3) No Fan Base = No Career
A must have, especially for bands and artists. You have to have someone to sell your products to. No fan base = no sells, no sells = you go broke, that doesn’t sound like fun in my book.Building a fan base does take time, but a lot easier than it use to be. Some artists don’t even perform, they just build a social following or email list (of fans) and direct the traffic back to their singles, albums and shows.Some are even clever enough to build their following online and then launch a script on their site that allows fans to suggest or where they play next. From there the band can map out a mini tour based on the interest and location of their fans. It’s extremely effective if it is done correctly.
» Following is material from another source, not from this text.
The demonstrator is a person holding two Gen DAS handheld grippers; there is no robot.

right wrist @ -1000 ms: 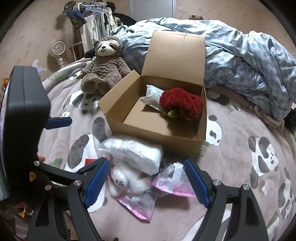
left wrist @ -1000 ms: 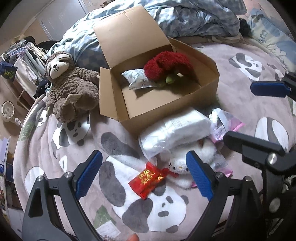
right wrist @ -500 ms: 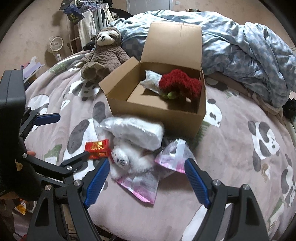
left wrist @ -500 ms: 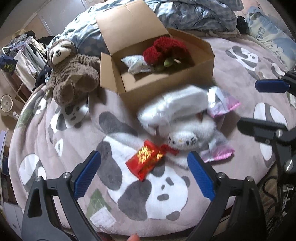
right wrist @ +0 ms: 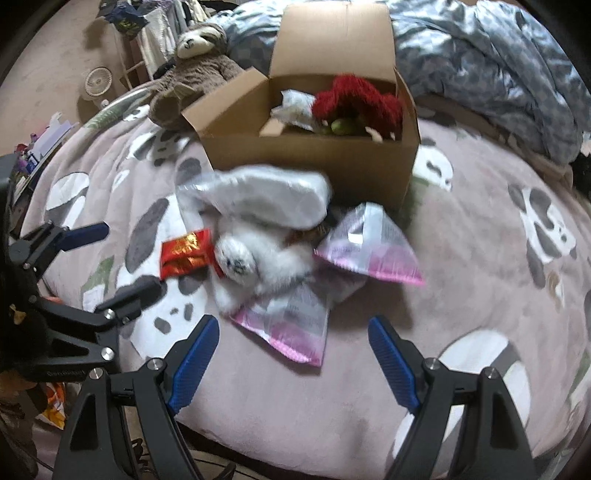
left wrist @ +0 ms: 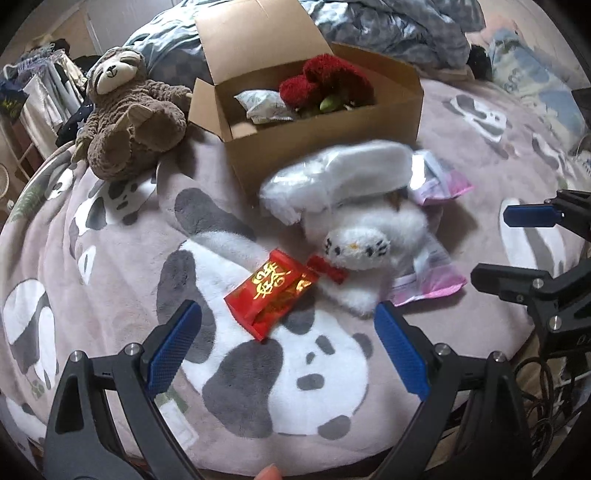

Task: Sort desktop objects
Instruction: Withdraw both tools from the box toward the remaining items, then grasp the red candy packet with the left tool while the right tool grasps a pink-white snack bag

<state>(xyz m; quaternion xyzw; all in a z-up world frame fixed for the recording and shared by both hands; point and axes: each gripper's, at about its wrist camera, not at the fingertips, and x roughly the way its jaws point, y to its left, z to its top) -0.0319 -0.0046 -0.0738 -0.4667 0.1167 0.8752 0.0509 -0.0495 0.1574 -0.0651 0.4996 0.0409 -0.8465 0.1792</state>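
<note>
Both claws are held wide apart and nothing is gripped: the left gripper (left wrist: 284,343) is seen above the red packet (left wrist: 271,291), and the right gripper (right wrist: 291,354) above a pink-edged plastic bag (right wrist: 291,325). No pad is touching anything.

Most of the surface is covered by a soft pinkish blanket (right wrist: 461,258) printed with pandas in grey and white. On it, a small heap is gathered in front of the open cardboard box (left wrist: 325,147): a white cat plush (left wrist: 358,247), a white padded bag (left wrist: 332,177) lying over it, and a second pink-edged bag (right wrist: 369,247) beside it. The red packet lies just beside the cat's head. Inside the box a red plush (left wrist: 325,79) and a small white pouch (left wrist: 264,105) are placed. A brown sloth toy (left wrist: 129,114) is sitting left of the box. Behind, a crumpled blue quilt (right wrist: 498,66) is piled, and a clothes rack (right wrist: 147,26) and a small fan (right wrist: 98,79) are seen on the floor.
</note>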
4) Analyze Markets & It’s Competition
People always say, “don’t worry about what the next man is doing” I disagree; you should pay close attention to what the competition is doing. Why struggle when you don’t have to? People have already made the mistakes and done the trial and error for you, learn from them!

5) Give Up A % Of Your Publishing – Be Worth Someone’s Time
Yes, I’m telling you to go out there and bend over. Give a percentage of your rights. You do want people to help you make money right? Make it interesting for them.

6) Be Flexible – Keep Your Options Open
Be willing to accept contract jobs. Not everyone can make it as a top record producer, musician or performing artist. Don’t let this frustrate and stop you from earning good money in other areas of the industry.

There are talented singers who make a killing doing voiceovers. I know a lot of audio engineers who make good money editing sound for video, games, audio books and all sorts of random things.
Yes, this might not be where they wanted to be initially, but it’s still audio related, and it’s opened doors to other paying gigs allowing them to make a living from their craft.

7) Always Be Creating Music!
This industry is a numbers game. The more music you create, the more material you have to shop around. If someone likes a song of yours chances are they’re going to ask for more and if all you have is 5 that could be a missed opportunity.

Why ask for more?
It is because they want to hear your range, your consistency and if you’re someone who has enough music to submit on a regular basis.

8) Keep Moving Forward
You’re going to hear “no” a lot. Deals will fall through, people are going to tell you “you’re not good enough”, and family may doubt you. You may also even doubt yourself, push all that nonsense aside, and just keep moving forward. Good things happen to those who are consistent and persistent with their goals.